As you know, her picture has been on local and statewide TV, but no one seems to know who she is. We are unable to locate any relatives. We asked her if she had grandparents, and she said no. A huge part of this problem is that she says her parents’ names are Freedom and Bear Wild. There is no record of anyone named Freedom Wild or Bear Wild.
The parents most likely made the names up. Plus, they named their kid Grenadine Scotch Wild? Who does that?
There is no record of Grenadine’s birth anywhere in America or Canada. It’s like she appeared out of the fog that night.
Grenadine is in a foster home and under the care of the Children’s Services Division. We will continue our search and work with CSD.
She seems like a good kid. It’s a terrible situation.
Sgt. Joey Terrerae
4
I stopped in a town named Pineridge next.
Pineridge is surrounded by mountains. Brothers, three mountains in a row, tower in the distance, lined up like mountain soldiers. Ragged Top, with a jagged peak, and Mt. Laurel round out the incredible view. The view would not buy me a job, but it’s always better to be broke in a beautiful place than an ugly place.
Pineridge was designed to resemble the Wild, Wild West. It had 4,500 people. It was a small town, but not too small. I could be there and not be noticed much. It was also almost four hours from my home and no one knew me, which is exactly what I need.
The 1850s buildings lining Main Street were somewhat fakey, with their cowboy and Indian days façades, but still appealing. There were balconies and boardwalks, brightly painted store fronts, old-fashioned lampposts and hanging flowerpots. A steel statue of a cowboy on a bucking horse divided the main street. You could almost see the horses, carriages, women with bonnets and bustles, and gunfights in the middle of the street, if you had an imaginative imagination.
Pineridge was charming, but within the charm I needed to find a job. I brushed my hair and pulled it back into a braid. I changed my shirt, as the other one had chili on it. I changed my jeans, as I’d worn them for two days. I pulled on my cowboy boots. I put on mascara, liner, blush, and lipstick to hide the gluelike color of my skin.
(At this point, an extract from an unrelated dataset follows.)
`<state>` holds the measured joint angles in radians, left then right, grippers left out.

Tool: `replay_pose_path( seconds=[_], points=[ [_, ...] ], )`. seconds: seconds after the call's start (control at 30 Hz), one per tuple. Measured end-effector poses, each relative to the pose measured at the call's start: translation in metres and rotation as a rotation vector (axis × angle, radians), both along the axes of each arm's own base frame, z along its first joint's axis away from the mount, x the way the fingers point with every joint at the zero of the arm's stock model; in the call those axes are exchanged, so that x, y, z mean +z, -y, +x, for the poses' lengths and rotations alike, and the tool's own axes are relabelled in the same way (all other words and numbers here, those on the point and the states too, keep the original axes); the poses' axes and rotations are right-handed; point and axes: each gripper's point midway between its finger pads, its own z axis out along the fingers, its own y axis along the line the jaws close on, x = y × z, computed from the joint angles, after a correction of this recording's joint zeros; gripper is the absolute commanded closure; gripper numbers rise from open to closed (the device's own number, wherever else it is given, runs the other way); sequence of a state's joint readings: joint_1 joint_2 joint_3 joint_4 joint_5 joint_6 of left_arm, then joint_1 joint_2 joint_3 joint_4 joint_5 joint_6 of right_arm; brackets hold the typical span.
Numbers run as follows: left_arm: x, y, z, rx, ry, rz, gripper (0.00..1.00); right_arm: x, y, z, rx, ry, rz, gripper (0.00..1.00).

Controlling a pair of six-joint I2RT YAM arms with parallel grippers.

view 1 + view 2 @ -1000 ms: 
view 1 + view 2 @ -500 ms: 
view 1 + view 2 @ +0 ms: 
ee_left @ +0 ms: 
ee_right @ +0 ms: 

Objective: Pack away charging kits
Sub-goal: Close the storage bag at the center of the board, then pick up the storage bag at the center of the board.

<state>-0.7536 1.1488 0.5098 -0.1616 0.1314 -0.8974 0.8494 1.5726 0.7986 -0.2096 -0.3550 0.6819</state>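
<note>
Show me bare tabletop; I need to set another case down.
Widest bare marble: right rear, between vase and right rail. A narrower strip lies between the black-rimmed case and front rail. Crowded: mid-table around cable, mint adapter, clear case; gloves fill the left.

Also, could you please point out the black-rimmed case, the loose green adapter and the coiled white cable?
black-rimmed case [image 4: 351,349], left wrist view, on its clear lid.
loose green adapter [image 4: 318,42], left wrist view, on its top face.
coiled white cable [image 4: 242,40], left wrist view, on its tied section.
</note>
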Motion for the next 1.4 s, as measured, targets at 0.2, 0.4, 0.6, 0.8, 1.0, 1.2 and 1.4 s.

I applied foundation to the purple and blue bruises.
I started at the grocery store. The manager said they weren’t hiring now, but she had a lot of employees, some of them teenagers, and said, “You never know when they’re not going to show up in favor of a kegger.”
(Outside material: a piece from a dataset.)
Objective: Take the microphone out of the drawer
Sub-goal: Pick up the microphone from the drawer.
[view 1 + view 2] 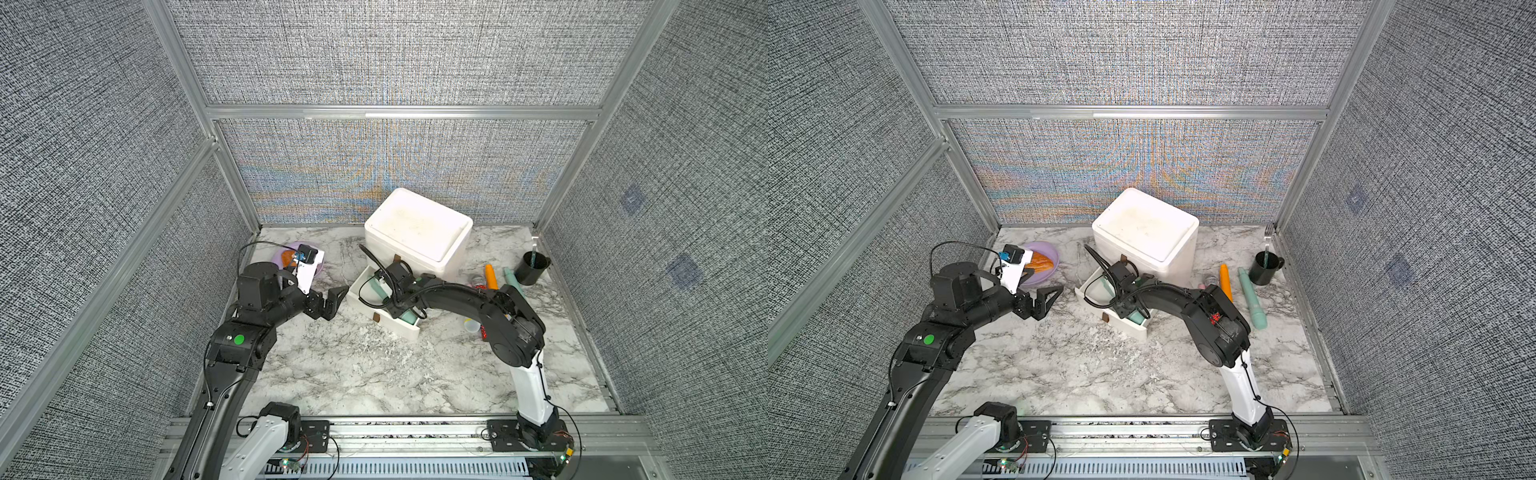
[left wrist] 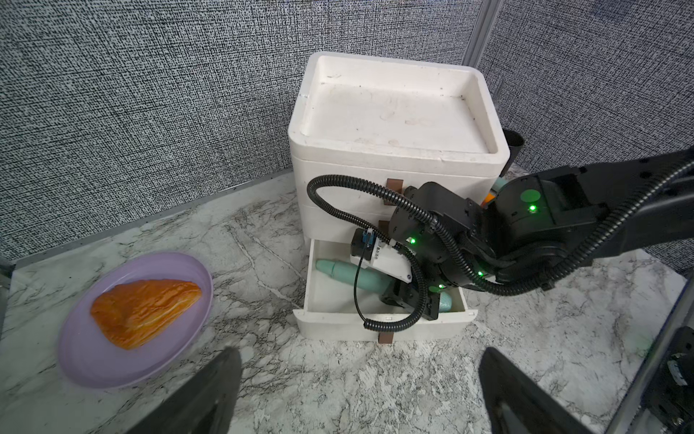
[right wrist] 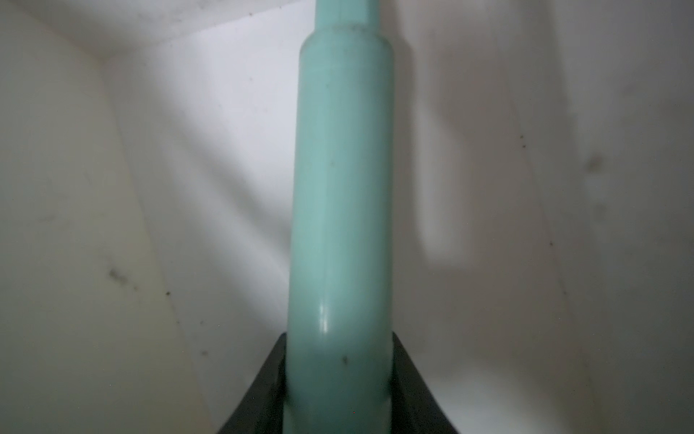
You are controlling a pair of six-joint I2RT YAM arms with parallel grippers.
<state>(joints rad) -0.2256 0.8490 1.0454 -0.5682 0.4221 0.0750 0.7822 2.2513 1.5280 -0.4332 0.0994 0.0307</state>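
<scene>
While left claw (image 2: 359, 379) hangs wide open over the tabletop (image 1: 374, 374), right claw (image 3: 340, 379) is clamped on the teal microphone (image 3: 341, 188) in the drawer (image 2: 375, 327)

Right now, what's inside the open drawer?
A teal microphone lies in the drawer, with the right gripper closed around it. The arm covers part of the microphone and some drawer floor, so anything there is hidden.

No text, label, brand, number or sign can be read on the microphone (image 3: 341, 188), on the drawer (image 2: 338, 327), or on any other thing in these views.
</scene>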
I went to a quilting and crocheting shop. In the back corner they had shawls. I saw a red, crocheted shawl. I ran my
fingers down it, and my eyes burned. I scooted out of that shop before I became too emotional about the red shawl. I could not work in a shop with a red, crocheted shawl, anyhow. Heck, no.
I turned the corner and sat down in a park on a bench in front of a fountain. The fountain’s base was a wagon wheel. I picked up the newspaper beside me for distraction. It told the usual—wars that shouldn’t be fought, budget issues, and another serial killer guy on death row appealing his sentence. The thought of the serial killer made me nervous.
I stood back up. Restaurant. Café. Hardware store. Another restaurant. A bookstore. Pawn shop. Antique shop. A sign shop and a copying place. An optician’s, a dentist’s, a doctor’s office, pharmacy, art galleries. All said no, in a friendly way. Hours later, I trudged back to my car, tired and discouraged. Rejection made me feel stupid, a familiar feeling.
“Lose the whine, Grenady.” I drove out into the country as the sun went down over Ragged Top, parked my car off a deserted street, and ate a can of pineapple and a peanut butter and jelly sandwich. I peed out the side, brushed my teeth with bottled water, then climbed into my sweats and sleeping bag in the back.
I hoped an ax murderer wouldn’t come along when I was sleeping. Couldn’t have been more than two hours later and I was woken up by cars flying by, engines roaring, music blasting.